Music

Adele’s Sneakily Spiritual Soul Music

Sarah Welch-Larson

At first listen, 30 feels divorced from any spirituality at all.

Adele has always sung truthfully about her emotions—especially the painful ones that come before and after a breakup—and this album is no different. She’s even referred to it as her “divorce” album. But the creative waters of 30, like Adele’s famed voice, run deep and clear, informed as they are by the depth of her experience as she grows older. Even though the subject matter isn’t explicitly spiritual, Adele’s newest album draws from a rich tradition of soul and gospel music, as well as from the wisdom literature of the Bible.

30 covers topics like loneliness, anxiety, motherhood, and finding new love, all with language that is rooted in the material world: skin that feels like paper, flowers in a cemetery, flowing rivers, and dusty roads. The songs continually reference the physical world in metaphors for Adele’s emotional state. The singer refers to herself as sitting in the rain of a storm she created herself after leaving someone (“Cry Your Heart Out”) and as having a heart that pounds “like thunder” when she thinks about the possibility of jumping into another relationship (“Can I Get It”). On “To Be Loved,” she talks about building a house for love, “painting walls with all my secret tears / filling rooms with all my hopes and fears.”

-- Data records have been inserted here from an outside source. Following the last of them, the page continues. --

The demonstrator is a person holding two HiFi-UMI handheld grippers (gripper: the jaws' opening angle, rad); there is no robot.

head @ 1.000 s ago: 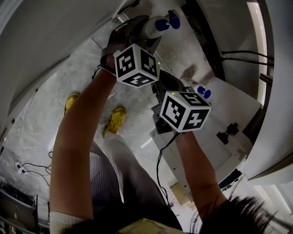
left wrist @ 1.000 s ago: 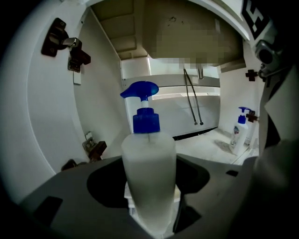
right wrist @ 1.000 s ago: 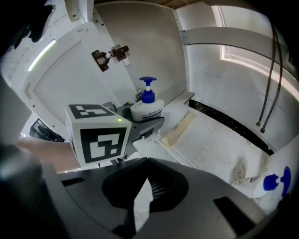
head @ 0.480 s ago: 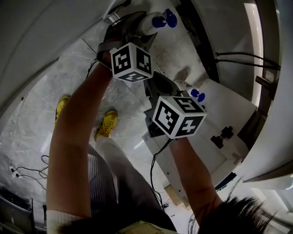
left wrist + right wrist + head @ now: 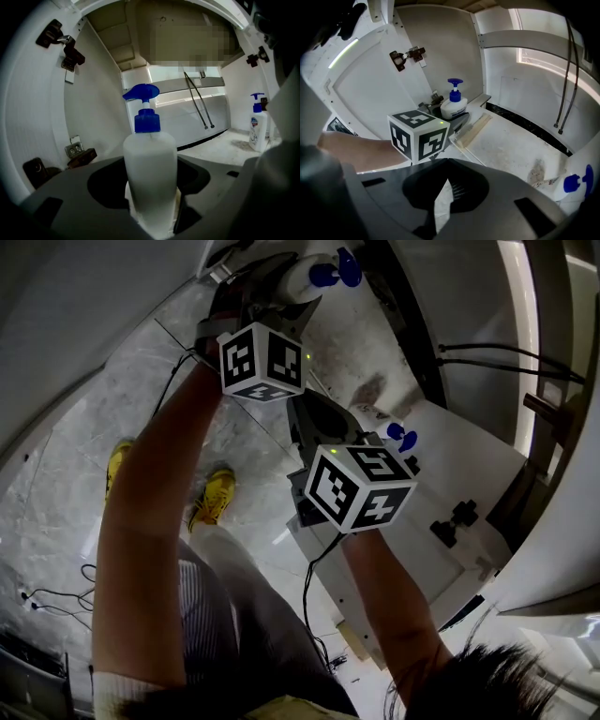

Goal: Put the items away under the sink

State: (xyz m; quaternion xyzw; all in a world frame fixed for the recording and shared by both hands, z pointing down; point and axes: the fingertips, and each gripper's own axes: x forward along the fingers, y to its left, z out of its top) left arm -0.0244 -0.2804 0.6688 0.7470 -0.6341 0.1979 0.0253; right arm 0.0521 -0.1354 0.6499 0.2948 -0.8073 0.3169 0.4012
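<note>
A white bottle with a blue pump (image 5: 150, 173) stands upright between the jaws of my left gripper (image 5: 151, 192), which is shut on its body. The head view shows this bottle (image 5: 314, 276) at the top, past the left gripper (image 5: 281, 292), at the cabinet's left side. From the right gripper view, the held bottle (image 5: 453, 107) hovers by the cabinet's left wall. A second blue-pump bottle (image 5: 398, 437) (image 5: 258, 129) (image 5: 574, 185) stands on the cabinet floor. My right gripper (image 5: 446, 161) (image 5: 323, 418) is shut and holds nothing, a little above the floor.
The under-sink cabinet is open, with door hinges (image 5: 70, 51) on its left wall and two hoses (image 5: 199, 101) running down the back. A wooden strip (image 5: 473, 129) lies on the stained floor (image 5: 511, 140). Yellow shoes (image 5: 216, 495) and cables are on the room floor.
My left gripper has carried its bottle a little further up and left in the head view, toward the cabinet. The right gripper has hardly moved.
</note>
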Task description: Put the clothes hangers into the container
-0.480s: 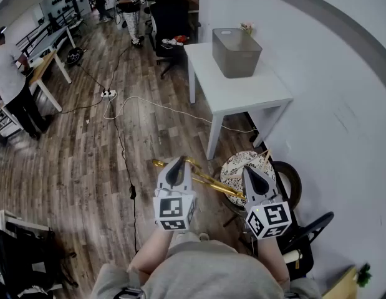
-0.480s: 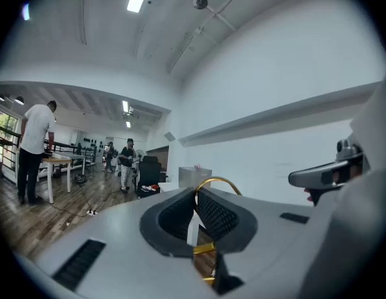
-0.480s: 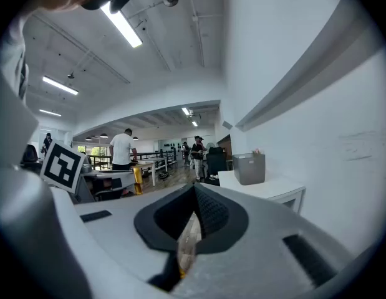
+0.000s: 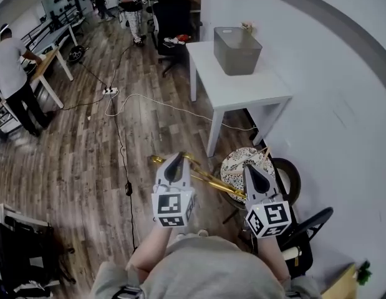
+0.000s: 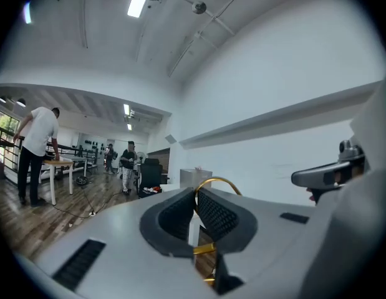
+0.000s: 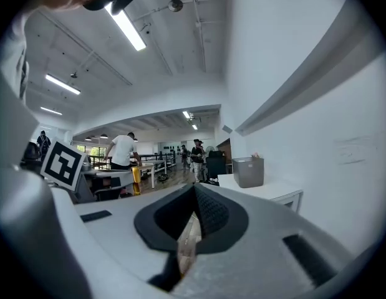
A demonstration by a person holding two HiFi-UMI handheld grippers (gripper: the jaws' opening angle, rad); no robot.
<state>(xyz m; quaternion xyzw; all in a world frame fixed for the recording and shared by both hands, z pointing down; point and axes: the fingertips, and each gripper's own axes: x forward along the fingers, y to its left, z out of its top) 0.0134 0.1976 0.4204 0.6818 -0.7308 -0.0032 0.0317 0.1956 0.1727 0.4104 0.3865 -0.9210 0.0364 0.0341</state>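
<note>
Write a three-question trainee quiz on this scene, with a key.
1. True or false: the bin stands on the table.
2. What is the left gripper shut on? A) a cable B) the hanger C) nothing
3. Fill in: the hanger runs from the left gripper across to the ___ gripper.

Key: 1 true. 2 B. 3 right: the right gripper is shut on the hanger's other end.
</note>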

Even the production of the album supports this physical imagery. The songs “My Little Love” and “I Drink Wine” include spoken-word segments that echo scratchily, as though captured on a home recording instead of in a studio. The intro to “All Night Parking” and the chorus of “Cry Your Heart Out” each include the distinctive hiss and pop of vinyl spinning on a record player. The lead single, “Easy On Me,” features a piano that echoes slightly, as if it is the only object in a large room. The imagery and the album’s sonic landscape reinforce the focus on the material world: how it feels to live, alone and lonely, as a person in a specific time and place.

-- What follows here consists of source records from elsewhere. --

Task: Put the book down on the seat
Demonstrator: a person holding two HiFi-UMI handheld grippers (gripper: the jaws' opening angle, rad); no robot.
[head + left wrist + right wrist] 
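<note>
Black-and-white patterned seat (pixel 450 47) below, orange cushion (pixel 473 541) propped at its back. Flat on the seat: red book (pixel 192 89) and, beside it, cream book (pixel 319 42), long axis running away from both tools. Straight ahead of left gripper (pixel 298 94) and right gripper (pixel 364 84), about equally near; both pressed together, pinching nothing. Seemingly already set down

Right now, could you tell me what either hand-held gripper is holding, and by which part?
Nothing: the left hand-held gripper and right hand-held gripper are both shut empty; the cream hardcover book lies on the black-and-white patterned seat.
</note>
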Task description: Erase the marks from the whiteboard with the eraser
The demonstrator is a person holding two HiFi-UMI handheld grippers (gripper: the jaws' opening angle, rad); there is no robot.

Adele’s physical-world metaphors for the emotions surrounding love (and the lack of it) are a natural fit for the genre. Adele sings soul music, which grew out of the African-American musical traditions of gospel, rhythm & blues, and jazz. Soul is sometimes considered the “secular” side of gospel music, with lyrics that aren’t meant to be sung in church services, but that express the deepest longings of the heart all the same. Soul borrows the powerful vocals and imagery of gospel and the rhythms of blues, elevating concerns that could be considered “worldly” to the same level as spiritual ones.

30, like other soul albums before it, alludes to spiritual truths without explicitly drawing a connection between scripture and its own lyrics. But the connections are there, if the listener has ears to hear them.

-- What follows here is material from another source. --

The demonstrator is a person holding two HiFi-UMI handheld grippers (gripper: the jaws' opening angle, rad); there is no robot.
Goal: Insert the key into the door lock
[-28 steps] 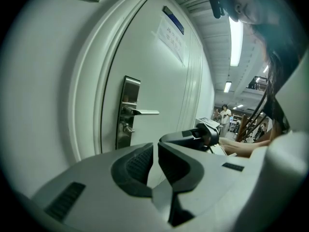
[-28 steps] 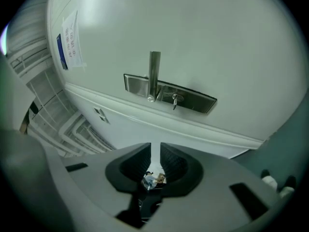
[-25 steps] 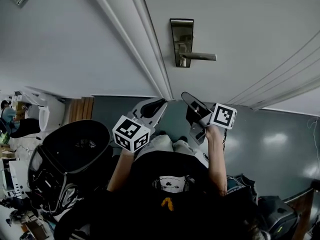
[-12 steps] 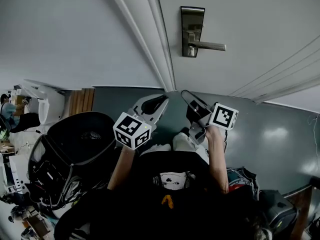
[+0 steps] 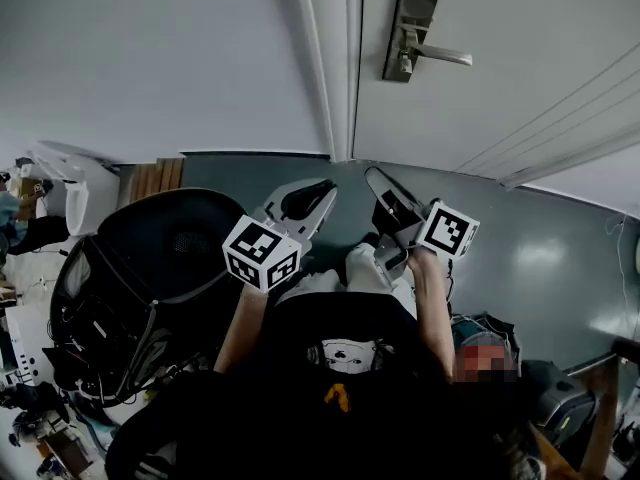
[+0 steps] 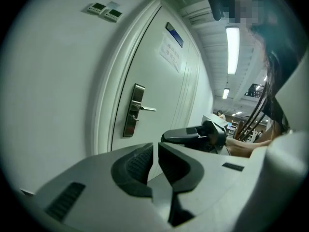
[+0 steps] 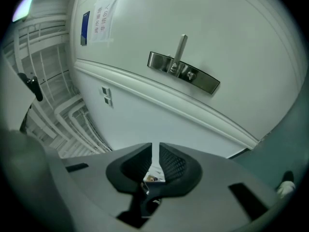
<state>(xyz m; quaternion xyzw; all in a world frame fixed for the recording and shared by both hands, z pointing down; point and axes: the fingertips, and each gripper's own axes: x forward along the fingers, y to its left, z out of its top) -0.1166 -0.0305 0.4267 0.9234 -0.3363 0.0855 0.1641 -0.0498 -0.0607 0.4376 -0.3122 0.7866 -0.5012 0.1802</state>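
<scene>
The metal door lock plate (image 5: 410, 28) with its lever handle (image 5: 442, 56) sits on the white door, far ahead of both grippers. My left gripper (image 5: 322, 192) is held low in front of me, jaws shut with nothing between them. The lock (image 6: 133, 111) shows well beyond it, with the right gripper (image 6: 193, 135) to its right. My right gripper (image 5: 374, 176) is shut on a small key (image 7: 153, 176), seen as a pale and brass bit deep between the pads. That gripper points toward the lock (image 7: 182, 71), still well short of it.
A black office chair (image 5: 150, 268) stands close at my left. The door frame (image 5: 335, 58) runs just left of the lock. Wall switches (image 6: 105, 11) and a paper notice (image 6: 172, 50) show on the wall and door. Bags (image 5: 482, 336) lie on the grey floor at right.
The head view has swung: the lock now sits higher and further right in it. Both grippers keep the same pose in front of the body.
</scene>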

Soul elevates concerns that could be considered “worldly” to the same level as spiritual ones.

Adele sings about washing in the river—a common theme in gospel songs—then turns the metaphor around and talks about drowning in her own sorrow, as well as in grace. Her songs include language that recalls biblical language and imagery. “Cry Your Heart Out" mentions the singer's skin being "paper thin" as part of a list of heartbroken complaints that would fit in with the raw litany of Psalm 38."I Drink Wine" talks about the rhythms of life, from joy in childhood to jaded adulthood, and includes a verse about dissatisfaction with those rhythms. When Adele sings, “They say to play hard, you work hard, find balance in the sacrifice / And yet I don’t know anybody who is truly satisfied,” she is echoing Ecclesiastes. Songs across the entire album, from “My Little Love” to “Hold On” to “Oh My God,” express vulnerability and loneliness. Simultaneously affirming that she wants to hold on and endure while admitting that she doesn’t even like herself, Adele is in sync with the psalms of David.

Each of the songs on 30—and the passages of scripture to which they indirectly refer—is concerned with the physical and emotional effects of living in the world. In 30, the physical metaphors express exactly what it feels like to fall in and out of love, with someone else or with yourself. The Bible uses the physical world as a metaphor for spiritual truths in a more expansive way: illness can be a metaphor for sorrow before the Lord, while open fields represent peace and roaring seas represent turmoil.

The wisdom literature of the Bible is just as concerned with the physical world as it is with the heart and the head. God created the world and called it good. The psalmists talk about God’s goodness made manifest in the world just as much as they talk about the physical aches and pains of sorrow and sin. Adele’s 30 follows suit, expressing the depth of its emotions with metaphors grounded in the physical world. It is good to feel emotions and to feel them deeply. 30 isn’t, strictly speaking, spiritually inclined, but as soul music it sings in harmony with spiritual truth.